:: WHAT IS BEING ASKED ::
Would you give the listing back word for word once its pictures are removed?

:: SUPPLIED MATERIAL ::
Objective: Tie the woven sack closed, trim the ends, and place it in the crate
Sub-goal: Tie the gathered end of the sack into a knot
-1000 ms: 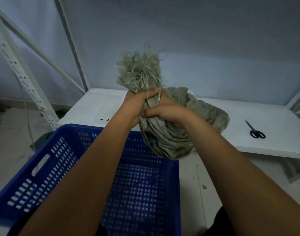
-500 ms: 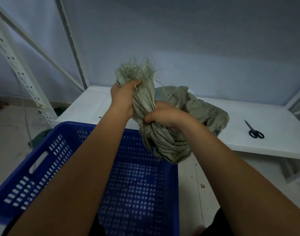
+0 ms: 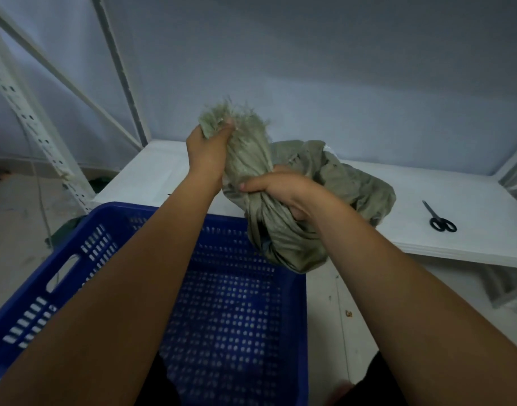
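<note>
The grey-green woven sack (image 3: 283, 238) hangs in the air over the far right corner of the blue perforated crate (image 3: 231, 312). My left hand (image 3: 206, 153) grips the frayed top end of the sack's gathered neck, held up high. My right hand (image 3: 283, 190) is clenched around the twisted neck lower down, just above the sack's bulging body. Part of the sack drapes back onto the white table (image 3: 456, 200). Black scissors (image 3: 439, 218) lie on that table to the right, away from both hands.
A white perforated shelf upright (image 3: 31, 121) and diagonal brace stand at the left. The pale wall is close behind the table. The crate sits low in front of me, its bottom bare, on a light floor with small debris (image 3: 348, 313).
My left hand has slid up the neck from beside my right hand to the frayed end, stretching the neck. My right hand has stayed clenched lower on the twist.
</note>
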Tool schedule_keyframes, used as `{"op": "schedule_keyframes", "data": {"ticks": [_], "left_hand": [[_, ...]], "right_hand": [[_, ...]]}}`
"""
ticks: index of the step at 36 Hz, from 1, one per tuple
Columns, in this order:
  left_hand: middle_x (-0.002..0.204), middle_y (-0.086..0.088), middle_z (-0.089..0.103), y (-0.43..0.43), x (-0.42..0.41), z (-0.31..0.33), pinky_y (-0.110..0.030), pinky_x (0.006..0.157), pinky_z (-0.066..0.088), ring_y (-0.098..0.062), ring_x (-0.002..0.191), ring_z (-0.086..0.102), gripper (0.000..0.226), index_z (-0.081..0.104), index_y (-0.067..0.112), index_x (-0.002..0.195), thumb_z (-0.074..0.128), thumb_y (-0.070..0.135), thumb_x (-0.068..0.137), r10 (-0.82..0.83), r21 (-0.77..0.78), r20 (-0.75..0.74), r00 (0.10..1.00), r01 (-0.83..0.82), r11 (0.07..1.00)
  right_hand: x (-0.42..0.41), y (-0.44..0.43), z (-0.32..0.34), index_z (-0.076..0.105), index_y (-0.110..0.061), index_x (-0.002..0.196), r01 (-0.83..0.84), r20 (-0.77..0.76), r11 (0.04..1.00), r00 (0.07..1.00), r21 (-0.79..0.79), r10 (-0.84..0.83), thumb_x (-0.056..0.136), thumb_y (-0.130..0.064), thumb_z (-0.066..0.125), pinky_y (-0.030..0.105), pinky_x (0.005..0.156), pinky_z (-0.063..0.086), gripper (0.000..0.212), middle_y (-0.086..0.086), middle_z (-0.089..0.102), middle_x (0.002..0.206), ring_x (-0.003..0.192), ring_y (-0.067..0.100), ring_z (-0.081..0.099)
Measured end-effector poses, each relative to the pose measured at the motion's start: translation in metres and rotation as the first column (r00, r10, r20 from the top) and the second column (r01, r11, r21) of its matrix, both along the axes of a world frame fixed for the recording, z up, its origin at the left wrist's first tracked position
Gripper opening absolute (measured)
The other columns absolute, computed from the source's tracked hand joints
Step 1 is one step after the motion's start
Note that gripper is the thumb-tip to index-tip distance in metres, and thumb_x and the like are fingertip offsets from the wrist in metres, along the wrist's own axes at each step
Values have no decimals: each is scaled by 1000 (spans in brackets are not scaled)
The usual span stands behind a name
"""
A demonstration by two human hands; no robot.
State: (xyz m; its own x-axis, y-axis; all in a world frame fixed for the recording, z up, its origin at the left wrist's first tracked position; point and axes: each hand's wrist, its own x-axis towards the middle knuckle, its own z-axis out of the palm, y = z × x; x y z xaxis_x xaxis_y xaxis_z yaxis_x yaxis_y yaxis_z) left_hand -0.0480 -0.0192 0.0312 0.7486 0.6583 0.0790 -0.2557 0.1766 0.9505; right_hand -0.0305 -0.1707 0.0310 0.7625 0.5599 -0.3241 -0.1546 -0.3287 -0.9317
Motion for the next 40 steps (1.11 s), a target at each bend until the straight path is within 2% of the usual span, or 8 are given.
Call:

:: RESULT FOR THIS EXERCISE ::
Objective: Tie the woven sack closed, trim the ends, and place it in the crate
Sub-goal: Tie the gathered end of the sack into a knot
-1000 ms: 
-500 ms: 
+0 ms: 
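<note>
The grey-green woven sack (image 3: 283, 238) hangs in the air over the far right corner of the blue perforated crate (image 3: 231, 312). My left hand (image 3: 206, 153) grips the frayed top end of the sack's gathered neck, held up high. My right hand (image 3: 283, 190) is clenched around the twisted neck lower down, just above the sack's bulging body. Part of the sack drapes back onto the white table (image 3: 456, 200). Black scissors (image 3: 439, 218) lie on that table to the right, away from both hands.
A white perforated shelf upright (image 3: 31, 121) and diagonal brace stand at the left. The pale wall is close behind the table. The crate sits low in front of me, its bottom bare, on a light floor with small debris (image 3: 348, 313).
My left hand has slid up the neck from beside my right hand to the frayed end, stretching the neck. My right hand has stayed clenched lower on the twist.
</note>
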Tool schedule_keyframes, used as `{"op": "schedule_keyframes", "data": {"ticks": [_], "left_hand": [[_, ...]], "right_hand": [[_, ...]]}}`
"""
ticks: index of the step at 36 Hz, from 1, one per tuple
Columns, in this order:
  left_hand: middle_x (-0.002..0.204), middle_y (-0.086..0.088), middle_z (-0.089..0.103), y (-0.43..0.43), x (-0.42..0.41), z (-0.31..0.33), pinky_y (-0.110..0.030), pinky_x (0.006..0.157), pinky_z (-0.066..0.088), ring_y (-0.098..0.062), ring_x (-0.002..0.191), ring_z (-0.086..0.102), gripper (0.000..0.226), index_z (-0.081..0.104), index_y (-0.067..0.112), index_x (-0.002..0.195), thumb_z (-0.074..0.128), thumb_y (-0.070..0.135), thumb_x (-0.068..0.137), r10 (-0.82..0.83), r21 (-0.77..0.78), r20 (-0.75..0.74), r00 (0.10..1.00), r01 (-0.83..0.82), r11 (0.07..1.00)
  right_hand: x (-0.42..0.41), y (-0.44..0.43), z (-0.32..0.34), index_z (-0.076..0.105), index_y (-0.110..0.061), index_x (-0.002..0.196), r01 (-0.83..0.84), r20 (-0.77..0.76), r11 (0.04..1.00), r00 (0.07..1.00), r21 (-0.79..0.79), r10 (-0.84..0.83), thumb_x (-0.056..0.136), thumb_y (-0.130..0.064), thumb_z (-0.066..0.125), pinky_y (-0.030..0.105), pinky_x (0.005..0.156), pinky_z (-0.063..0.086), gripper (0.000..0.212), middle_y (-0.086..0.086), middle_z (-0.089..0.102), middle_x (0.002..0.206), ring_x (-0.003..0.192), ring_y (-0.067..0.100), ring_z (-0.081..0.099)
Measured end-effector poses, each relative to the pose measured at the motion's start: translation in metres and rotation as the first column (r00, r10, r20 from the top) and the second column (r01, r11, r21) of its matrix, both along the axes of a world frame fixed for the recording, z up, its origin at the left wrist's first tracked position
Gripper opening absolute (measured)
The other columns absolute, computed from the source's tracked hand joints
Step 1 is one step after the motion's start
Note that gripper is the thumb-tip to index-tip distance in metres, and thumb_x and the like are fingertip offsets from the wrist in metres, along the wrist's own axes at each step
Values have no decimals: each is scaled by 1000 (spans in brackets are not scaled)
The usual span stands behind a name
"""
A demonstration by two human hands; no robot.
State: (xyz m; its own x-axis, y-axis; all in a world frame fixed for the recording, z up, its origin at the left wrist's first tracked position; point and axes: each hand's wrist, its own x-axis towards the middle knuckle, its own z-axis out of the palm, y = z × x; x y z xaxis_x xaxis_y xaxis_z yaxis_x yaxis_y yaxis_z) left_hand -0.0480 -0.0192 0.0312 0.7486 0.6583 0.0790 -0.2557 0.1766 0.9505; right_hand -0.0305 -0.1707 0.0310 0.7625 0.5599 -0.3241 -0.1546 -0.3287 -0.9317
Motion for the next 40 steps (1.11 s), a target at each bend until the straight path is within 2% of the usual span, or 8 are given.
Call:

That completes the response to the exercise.